Streetwise

Adults who struggle as kids often turn out smarter than those who had stable, privileged upbringings and a private education.

It’s a fact of life – some kids come from dysfunctional families or broken homes. Some of them played truant from school, they got into bad ways, they shoplifted and they committed crime to get money for drugs.

It would be easy to assume that these people, as poorly educated as they might be, might also turn out stupid. Surprisingly, they’re not. Many of them developed a different kind of intelligence. True, some have used their intelligence to hone their skills of guile and deception, but others have used it to achieve success and to build worthwhile and productive lives. For instance, it’s well known that many entertainers – especially comedians – had miserable childhoods.

You might call this different sort of intelligence being ‘streetwise’ and in a lot of cases that would be a wholly appropriate description. Either way, many of those who suffered as children do have a different kind of intelligence – emotional and practical – from the rest of us. My question is… why?

A deprived upbringing often means that individuals will develop unique abilities and skills in order to cope with living in high-stress environments. Speak to anyone who endured childhood in an orphanage or in social care. Listen to their stories and ask how it affected their lives as adults. Most of all, ask them how they learned to survive.

Survival is an evolutionary adaptation that allows people to respond to hardship in different ways and develop new skills to survive. Each story, each experience, is unique. Each survival strategy is developed to cope with a world that is all too often unfair and unjust.

Researchers at the University of Utah have looked at studies of individuals – especially children – from high-stress backgrounds that suffered the kind of trauma associated with tough upbringing, and analysed how it enhanced specific types of thinking.

Children who grow up in low-socio-economic conditions inhabit a world where there are other people around who have more power and are more powerful than them. This is a very different environment than people from middle-class backgrounds, experience.

The first ‘specialness’ they uncovered was people who suffer serious long-term trauma seem to have better memories. There is a possibility that a more finely tuned memory stops similar things happening to them in the future.

For instance, children who had experienced negative interactions with people could remember them much more clearly than those with whom they had positive interactions. They also found children who had ‘verbally aggressive’ parents were better at recognising emotions.
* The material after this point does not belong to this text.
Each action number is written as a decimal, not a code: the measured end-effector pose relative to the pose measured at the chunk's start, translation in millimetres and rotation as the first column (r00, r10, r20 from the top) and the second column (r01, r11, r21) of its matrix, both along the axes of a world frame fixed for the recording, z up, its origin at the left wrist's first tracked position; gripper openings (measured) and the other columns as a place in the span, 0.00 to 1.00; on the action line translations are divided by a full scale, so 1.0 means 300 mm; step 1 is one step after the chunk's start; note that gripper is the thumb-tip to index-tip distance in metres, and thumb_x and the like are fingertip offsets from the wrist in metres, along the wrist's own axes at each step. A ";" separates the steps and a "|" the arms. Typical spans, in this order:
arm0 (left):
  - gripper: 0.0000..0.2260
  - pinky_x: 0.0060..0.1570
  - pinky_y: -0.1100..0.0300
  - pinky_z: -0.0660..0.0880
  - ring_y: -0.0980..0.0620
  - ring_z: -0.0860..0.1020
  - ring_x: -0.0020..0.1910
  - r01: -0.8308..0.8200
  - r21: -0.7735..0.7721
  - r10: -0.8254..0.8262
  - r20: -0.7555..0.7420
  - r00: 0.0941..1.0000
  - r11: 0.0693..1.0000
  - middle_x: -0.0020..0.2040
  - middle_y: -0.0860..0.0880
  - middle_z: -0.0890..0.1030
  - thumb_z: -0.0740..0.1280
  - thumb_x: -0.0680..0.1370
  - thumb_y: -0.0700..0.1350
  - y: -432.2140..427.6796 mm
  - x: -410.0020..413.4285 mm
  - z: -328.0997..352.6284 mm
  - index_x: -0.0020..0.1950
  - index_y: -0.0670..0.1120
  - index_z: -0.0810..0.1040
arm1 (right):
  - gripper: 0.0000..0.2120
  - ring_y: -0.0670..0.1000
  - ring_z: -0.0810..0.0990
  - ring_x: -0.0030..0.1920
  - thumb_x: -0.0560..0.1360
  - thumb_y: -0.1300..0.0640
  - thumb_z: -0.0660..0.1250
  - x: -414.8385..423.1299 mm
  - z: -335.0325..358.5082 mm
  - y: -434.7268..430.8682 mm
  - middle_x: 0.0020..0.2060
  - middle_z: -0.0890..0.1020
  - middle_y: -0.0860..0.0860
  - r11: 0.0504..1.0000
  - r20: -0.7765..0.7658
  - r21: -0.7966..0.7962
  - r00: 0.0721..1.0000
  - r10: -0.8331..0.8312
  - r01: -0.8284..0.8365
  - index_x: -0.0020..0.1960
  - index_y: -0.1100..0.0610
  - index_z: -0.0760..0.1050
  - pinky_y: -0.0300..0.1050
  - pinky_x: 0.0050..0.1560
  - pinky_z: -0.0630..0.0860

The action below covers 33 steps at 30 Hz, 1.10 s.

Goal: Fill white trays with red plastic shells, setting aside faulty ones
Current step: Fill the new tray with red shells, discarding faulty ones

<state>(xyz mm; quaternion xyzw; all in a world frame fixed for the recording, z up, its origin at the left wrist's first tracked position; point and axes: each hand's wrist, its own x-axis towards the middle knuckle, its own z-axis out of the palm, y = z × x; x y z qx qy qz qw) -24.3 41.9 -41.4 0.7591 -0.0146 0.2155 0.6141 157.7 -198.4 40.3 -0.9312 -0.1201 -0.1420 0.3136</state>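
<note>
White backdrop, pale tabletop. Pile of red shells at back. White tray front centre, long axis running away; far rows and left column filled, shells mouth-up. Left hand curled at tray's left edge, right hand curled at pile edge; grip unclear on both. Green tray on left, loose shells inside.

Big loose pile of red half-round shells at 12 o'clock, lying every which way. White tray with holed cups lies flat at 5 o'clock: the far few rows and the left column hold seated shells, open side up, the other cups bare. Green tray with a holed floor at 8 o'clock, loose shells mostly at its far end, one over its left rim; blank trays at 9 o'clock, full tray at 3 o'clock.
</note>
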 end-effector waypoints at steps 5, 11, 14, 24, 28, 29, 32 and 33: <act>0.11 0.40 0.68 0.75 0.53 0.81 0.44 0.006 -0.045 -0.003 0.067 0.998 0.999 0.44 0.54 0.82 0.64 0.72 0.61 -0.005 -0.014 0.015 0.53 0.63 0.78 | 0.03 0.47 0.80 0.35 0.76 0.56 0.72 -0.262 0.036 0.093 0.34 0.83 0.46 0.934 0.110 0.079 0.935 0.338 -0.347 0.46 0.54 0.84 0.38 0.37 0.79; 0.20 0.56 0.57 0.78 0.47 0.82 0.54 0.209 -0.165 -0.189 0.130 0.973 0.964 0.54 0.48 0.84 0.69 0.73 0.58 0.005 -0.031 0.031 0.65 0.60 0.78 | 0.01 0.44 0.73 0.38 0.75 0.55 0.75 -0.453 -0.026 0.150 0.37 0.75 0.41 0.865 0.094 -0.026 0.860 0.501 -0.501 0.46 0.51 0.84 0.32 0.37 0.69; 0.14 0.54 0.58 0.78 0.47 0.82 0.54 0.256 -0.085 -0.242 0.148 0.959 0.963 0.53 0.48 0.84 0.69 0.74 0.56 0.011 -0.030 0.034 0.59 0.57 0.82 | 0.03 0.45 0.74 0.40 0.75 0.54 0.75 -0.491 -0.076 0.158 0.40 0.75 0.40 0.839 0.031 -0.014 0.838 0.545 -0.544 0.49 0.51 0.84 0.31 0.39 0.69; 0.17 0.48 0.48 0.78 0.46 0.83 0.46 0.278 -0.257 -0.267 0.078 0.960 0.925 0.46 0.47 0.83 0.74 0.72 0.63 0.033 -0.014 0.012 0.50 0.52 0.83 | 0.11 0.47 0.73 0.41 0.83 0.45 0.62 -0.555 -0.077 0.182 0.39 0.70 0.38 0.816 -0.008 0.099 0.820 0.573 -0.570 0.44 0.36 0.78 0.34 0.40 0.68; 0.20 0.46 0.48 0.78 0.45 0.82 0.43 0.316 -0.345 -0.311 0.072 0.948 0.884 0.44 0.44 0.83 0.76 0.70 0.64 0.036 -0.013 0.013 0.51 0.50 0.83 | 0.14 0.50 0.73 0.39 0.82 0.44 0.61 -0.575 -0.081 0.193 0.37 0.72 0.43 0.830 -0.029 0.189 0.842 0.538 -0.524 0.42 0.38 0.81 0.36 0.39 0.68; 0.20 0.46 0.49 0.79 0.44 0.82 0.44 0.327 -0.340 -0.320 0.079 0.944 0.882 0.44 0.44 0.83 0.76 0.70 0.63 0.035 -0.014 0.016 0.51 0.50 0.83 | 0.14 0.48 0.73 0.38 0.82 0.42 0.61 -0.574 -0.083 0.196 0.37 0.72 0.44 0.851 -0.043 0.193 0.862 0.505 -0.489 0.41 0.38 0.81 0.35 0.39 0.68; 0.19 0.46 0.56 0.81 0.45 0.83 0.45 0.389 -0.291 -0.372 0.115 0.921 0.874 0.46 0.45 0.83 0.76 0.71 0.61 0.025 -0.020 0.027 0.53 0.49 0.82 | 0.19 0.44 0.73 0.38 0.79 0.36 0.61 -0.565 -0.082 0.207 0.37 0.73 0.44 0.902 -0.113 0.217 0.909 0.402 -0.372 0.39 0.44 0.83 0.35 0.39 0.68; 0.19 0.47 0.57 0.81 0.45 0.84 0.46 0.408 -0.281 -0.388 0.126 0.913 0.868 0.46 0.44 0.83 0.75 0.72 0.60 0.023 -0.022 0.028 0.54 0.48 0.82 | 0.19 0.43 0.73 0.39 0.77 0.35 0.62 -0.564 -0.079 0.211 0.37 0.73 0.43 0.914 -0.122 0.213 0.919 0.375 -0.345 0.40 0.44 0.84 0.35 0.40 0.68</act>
What is not yet clear is whether these children already possessed enhanced memory ability and used it to raise themselves out of perdition, or learned – at an unconscious level – how to use that memory to protect themselves from future harm or abuse. What is clear however is that, while some may have abdicated their lives to helplessness, many of them have refused to become second-class citizens and used past experience to achieve.

Whereas most previous studies have been concerned with what is wrong with them, but the Utah study has attempted to find out what’s right with them, and this has to be real, not to mention positive, step in the right direction.

Being able to predict how people might develop as a result of deprived childhood stress could be an important and effective way to better identifying and understanding their talents. Yes, stress is bad, and can nurture long-term negative effects, but in many cases its positive effects are too often overlooked.

Researchers believe that understanding this cognitive survival mechanism will be of use in future research and could help schools tweak their curriculum for low-ability students.

Normally, schools, social workers, psychologists and society in general focus on making stressed children feel less stressed – just like their more privileged peers. If schools were to give these children more leeway to pursue their own interests, if they give them more opportunity to express themselves, to find their own niche, it might encourage them show their hidden strengths and talents.